* [Goal of the exercise]
Scan the data below for lines containing the string "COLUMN" and give only how many there are.

* [Given data]

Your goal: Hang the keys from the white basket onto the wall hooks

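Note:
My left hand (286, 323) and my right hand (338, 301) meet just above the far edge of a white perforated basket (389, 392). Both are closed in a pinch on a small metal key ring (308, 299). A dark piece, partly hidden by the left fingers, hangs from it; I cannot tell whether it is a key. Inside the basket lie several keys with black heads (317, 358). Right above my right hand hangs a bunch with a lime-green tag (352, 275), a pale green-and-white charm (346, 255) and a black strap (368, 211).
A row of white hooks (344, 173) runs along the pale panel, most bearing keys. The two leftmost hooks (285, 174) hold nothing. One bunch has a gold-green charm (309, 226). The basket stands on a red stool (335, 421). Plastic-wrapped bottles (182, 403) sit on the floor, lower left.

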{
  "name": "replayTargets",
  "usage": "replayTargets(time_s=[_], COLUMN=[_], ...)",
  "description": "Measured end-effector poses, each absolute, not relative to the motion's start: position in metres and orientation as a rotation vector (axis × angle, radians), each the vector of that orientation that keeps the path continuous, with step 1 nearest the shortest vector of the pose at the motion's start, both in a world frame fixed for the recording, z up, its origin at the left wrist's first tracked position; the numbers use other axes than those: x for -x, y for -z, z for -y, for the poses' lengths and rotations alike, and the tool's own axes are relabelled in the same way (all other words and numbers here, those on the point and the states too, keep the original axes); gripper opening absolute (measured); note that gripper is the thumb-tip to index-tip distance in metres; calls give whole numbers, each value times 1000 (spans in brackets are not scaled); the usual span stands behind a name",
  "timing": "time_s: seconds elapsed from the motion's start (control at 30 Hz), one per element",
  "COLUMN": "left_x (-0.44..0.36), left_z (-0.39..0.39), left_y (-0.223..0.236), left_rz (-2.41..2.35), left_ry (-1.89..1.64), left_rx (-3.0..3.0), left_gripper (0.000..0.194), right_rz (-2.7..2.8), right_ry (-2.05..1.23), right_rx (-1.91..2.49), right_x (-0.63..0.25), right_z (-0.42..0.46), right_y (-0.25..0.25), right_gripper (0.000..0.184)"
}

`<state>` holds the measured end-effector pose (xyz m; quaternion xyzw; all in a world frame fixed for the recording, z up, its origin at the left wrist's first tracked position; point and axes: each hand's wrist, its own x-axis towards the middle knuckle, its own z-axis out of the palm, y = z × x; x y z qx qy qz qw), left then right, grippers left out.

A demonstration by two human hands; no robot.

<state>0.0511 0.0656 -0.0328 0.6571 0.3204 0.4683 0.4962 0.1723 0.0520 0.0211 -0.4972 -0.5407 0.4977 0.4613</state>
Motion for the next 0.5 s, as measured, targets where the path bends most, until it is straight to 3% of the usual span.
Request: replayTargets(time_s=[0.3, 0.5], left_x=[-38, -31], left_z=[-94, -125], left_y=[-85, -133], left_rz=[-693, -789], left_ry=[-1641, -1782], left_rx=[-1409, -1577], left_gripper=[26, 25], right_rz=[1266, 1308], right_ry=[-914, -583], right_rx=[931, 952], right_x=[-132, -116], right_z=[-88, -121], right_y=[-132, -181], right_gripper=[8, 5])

* [Answer section]
2